Pero sin duda hay una especie de féminas que piensan que la palabra que las define es el “sacrificio”, creen que vinieron a sufrir, que las cosas nunca son justas para ellas y que es el hombre el único que goza. Ellas no saben que entre sus piernas existe un órgano que les permite el  placer, porque no saben que pueden sentirlo.

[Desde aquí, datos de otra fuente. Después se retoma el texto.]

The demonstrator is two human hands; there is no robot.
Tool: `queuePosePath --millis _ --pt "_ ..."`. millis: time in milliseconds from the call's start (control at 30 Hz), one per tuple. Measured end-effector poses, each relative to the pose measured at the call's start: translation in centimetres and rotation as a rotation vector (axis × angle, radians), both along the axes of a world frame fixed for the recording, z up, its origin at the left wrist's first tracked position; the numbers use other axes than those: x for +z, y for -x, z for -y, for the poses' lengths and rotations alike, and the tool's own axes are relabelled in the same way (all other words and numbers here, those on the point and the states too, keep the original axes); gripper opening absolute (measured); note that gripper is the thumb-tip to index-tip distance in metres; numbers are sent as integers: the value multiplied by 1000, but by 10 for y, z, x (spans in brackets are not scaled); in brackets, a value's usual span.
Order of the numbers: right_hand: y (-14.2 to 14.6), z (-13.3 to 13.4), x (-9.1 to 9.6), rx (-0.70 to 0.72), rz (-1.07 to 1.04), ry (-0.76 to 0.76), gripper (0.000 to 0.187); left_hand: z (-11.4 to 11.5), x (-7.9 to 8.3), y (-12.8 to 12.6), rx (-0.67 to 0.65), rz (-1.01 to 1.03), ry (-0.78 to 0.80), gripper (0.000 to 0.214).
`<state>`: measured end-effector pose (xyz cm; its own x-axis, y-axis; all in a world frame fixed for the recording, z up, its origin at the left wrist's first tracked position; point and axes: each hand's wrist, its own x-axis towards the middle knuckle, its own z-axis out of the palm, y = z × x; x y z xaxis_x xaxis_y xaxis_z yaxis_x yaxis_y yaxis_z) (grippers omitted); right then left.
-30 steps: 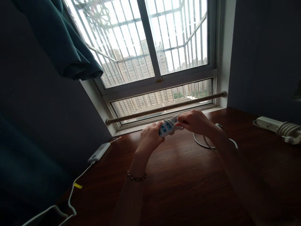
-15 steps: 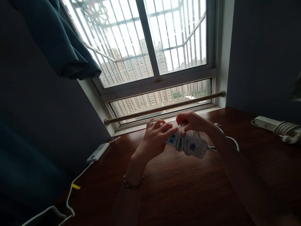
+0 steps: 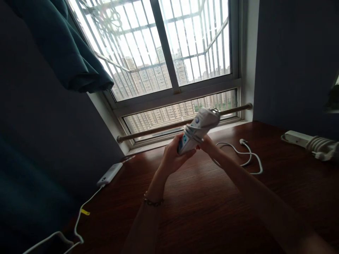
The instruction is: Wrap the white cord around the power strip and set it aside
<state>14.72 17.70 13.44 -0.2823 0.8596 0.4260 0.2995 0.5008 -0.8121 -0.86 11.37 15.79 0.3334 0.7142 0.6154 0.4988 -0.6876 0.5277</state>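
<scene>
Clamping the power strip (image 3: 203, 123) by its lower end, left grip (image 3: 171, 155) probably steadies it, tilted up above the counter (image 3: 185, 197) near the far edge; right grip (image 3: 208, 145) sits behind the wound cord (image 3: 193, 133), can't tell if it's pinching.

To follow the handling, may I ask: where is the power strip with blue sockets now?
In the head view, the power strip is just right of centre, its lower end in the left hand, its upper end before the window.

Smooth plastic power strip (image 3: 208, 120) (blurred, perhaps glossy), matt cord (image 3: 257, 163), softly glossy wood-grain tabletop (image 3: 190, 197), matt cloth curtain (image 3: 71, 56)
</scene>
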Motion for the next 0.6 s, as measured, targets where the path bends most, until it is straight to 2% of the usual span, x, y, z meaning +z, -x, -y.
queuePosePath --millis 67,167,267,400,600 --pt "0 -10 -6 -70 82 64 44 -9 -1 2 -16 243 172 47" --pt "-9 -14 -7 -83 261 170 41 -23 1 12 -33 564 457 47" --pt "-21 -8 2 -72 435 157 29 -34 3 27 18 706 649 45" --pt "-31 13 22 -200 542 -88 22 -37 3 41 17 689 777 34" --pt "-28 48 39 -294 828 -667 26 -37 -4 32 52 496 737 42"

Es más, controlan todo lo que se mueve y si fuera por ellas, darían su vida por ser amadas – ¡y quién no!-.

Las del sacrificio saben que no “merecen” mucho, es más, se comen la porción más pequeña del almuerzo o se sirven al último el plato de comida pensando que son buenos seres humanos y además cuidan del marido hasta sus últimos días, aunque el muy egoísta las maltratara, llegara borracho o saliera con los amigos mientras ella lo espera sola, muy sola en casa, sintiéndose triste y sin poder contarle a nadie que ya no lo soporta… ustedes saben “es que los niños están chicos”, “es que la familia”, “es que el cura dijo que era para siempre”, en fin.

Las que “se sacrifican” transforman su discurso y lo que les sucede bajo esa premisa. La queja y la insatisfacción mezclada con la melancolía las convierten en frígidas, tienen relaciones sexuales dolorosas, no se dan espacio para el placer o para decir “hoy no quiero”.  Existen detalles cotidianos que materializan ese sacrificio a través de sus prácticas como el mirarse poco o casi nada al espejo, se avergüenzan de su cuerpo y por último, les compran ropa al marido, ya que él “no sabe hacerlo”.

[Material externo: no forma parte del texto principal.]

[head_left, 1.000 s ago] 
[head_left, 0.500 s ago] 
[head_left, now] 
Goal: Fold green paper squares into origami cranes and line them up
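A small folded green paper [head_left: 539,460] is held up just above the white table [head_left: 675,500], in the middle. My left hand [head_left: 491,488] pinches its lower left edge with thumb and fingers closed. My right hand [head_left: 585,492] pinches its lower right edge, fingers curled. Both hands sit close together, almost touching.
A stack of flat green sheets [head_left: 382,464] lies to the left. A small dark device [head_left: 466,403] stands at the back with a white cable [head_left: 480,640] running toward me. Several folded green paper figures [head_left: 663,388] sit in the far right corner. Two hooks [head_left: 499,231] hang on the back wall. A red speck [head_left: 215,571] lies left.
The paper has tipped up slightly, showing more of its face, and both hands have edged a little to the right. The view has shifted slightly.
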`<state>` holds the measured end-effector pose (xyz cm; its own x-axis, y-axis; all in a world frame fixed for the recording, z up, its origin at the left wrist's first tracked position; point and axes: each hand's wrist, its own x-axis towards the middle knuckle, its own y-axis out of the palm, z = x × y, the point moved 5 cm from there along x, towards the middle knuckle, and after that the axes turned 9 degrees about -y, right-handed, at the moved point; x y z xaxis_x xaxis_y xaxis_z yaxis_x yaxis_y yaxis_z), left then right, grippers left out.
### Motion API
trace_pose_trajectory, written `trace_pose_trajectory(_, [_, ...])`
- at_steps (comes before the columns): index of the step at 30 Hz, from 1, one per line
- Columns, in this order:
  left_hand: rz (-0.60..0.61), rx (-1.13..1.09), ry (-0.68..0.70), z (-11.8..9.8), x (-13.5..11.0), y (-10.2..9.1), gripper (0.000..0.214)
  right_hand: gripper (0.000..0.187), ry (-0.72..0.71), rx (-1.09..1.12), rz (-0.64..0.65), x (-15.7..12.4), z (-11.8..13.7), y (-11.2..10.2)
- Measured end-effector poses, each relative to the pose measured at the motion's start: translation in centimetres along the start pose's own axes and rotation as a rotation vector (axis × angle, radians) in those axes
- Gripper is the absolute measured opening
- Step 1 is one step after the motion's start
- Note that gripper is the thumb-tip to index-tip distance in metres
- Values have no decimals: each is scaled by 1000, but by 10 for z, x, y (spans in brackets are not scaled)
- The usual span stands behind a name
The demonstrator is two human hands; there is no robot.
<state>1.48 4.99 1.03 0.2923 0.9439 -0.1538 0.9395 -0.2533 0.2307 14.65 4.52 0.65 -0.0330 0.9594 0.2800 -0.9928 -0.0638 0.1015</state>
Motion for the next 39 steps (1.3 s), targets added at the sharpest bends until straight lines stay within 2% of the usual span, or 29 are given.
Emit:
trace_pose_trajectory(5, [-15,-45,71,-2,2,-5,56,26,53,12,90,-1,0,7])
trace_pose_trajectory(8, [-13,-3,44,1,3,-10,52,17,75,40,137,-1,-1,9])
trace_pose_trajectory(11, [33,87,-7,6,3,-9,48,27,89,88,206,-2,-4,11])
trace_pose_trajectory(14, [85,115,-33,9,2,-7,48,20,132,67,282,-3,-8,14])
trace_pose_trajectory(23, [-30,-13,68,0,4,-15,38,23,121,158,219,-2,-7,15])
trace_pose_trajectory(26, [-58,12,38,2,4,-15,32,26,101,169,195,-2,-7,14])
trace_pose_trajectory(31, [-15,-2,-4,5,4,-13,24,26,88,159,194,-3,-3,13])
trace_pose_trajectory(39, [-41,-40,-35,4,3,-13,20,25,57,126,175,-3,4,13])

Todo parece indicar que su entorno y mundo es brutal e injusto, pero quién permite, quién no establece los límites, quién es la que calla mientras da a entender que todo resulta, quién es la que se resigna, quién es la que puede decidir "basta".

Cuando tuve la oportunidad de vivir cerca de las mujeres de la sierra ecuatoriana, me di cuenta que ellas desconocen la queja, practican el silencio y casi siempre se les ve como si estuvieran “ausentes” amamantando a sus hijos. Cada día es una dura rutina, ya sea  ordeñando las vacas, alimentando a los animales, haciendo la comida  y criando a sus más de siete hijos. Su marido por lo general es alcohólico y desconoce la afectividad. Ella nunca se divierte y siempre está ocupada, ella no para desde las 5 de la madrugada hasta que se esconde el sol.

En cambio las del “sacrificio” usan esta palabra para la mayoría de las cosas que hacen, porque todo parece serlo . Existen otras mujeres en el mundo que no tienen aún acceso a un mundo diferente y que ni siquiera saben que sus vidas son sacrificadas porque no conocen otras realidades.

Por tal razón y en solidaridad con aquellas que aún cargan sus hijos en las espaldas mientras tejen caminando hacia su trabajo campesino, les pido a las del “sacrificio” que vean más allá de sus vidas, de sus ombligos y traten de cambiar su realidad, de seguro podrán por el simple hecho de conocer otros mundos que brindan la esperanza y las posibilidades de un “estar” distinto, incluso, muchas de ustedes son profesionales o saben leer y escribir, mientras otras mujeres, habitantes del siglo XIX, ni siquiera han escuchado su propia voz.

¡Abajo el sacrificio que desde hoy son mujeres libres!